● REQUIREMENT
After finding the line with "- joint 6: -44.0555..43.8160" in the data below, set down exactly each line through the one with "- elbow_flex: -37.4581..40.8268", inclusive, and stop there.

_ _ _ _ _ _ _

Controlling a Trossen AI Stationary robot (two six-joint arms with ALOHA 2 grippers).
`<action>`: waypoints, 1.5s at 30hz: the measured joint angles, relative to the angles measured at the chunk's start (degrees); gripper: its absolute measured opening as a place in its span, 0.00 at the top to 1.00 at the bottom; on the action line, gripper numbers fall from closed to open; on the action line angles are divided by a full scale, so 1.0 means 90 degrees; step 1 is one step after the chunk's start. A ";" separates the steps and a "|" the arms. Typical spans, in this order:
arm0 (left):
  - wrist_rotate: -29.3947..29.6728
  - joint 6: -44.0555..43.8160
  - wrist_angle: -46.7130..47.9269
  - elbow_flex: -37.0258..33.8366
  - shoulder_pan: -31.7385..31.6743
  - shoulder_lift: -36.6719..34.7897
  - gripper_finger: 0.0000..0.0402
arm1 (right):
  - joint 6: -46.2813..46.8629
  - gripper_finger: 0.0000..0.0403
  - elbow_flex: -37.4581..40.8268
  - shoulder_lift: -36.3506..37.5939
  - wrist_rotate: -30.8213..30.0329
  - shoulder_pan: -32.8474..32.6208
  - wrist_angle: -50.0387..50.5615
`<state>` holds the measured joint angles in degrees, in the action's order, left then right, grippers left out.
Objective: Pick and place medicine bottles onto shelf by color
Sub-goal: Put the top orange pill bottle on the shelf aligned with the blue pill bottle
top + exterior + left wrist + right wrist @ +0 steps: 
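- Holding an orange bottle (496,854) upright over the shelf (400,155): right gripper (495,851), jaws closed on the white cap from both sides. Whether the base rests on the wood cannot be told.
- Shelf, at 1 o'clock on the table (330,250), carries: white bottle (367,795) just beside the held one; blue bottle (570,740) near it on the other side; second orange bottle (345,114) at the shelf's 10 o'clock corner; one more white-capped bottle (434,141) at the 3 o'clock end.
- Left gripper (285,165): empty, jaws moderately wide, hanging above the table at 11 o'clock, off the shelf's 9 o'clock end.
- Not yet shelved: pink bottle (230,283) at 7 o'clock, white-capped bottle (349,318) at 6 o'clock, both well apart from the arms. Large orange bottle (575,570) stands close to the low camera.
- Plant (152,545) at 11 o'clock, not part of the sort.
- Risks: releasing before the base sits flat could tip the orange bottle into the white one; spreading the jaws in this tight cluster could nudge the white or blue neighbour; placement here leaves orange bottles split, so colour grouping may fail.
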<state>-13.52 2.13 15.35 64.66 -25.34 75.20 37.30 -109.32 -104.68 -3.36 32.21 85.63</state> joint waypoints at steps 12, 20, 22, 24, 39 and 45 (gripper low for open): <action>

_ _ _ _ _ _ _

● TASK RESPONSE
  - joint 6: -44.0555..43.8160
  - wrist_angle: -46.7130..47.9269
  - elbow_flex: -37.0258..33.8366
  - shoulder_pan: -31.7385..31.6743
  - shoulder_lift: -36.6719..34.7897
  - gripper_finger: 0.0000..0.0402
arm1 (right):
  - joint 6: -46.2813..46.8629
  - gripper_finger: 0.0000..0.0403
  - elbow_flex: -37.4581..40.8268

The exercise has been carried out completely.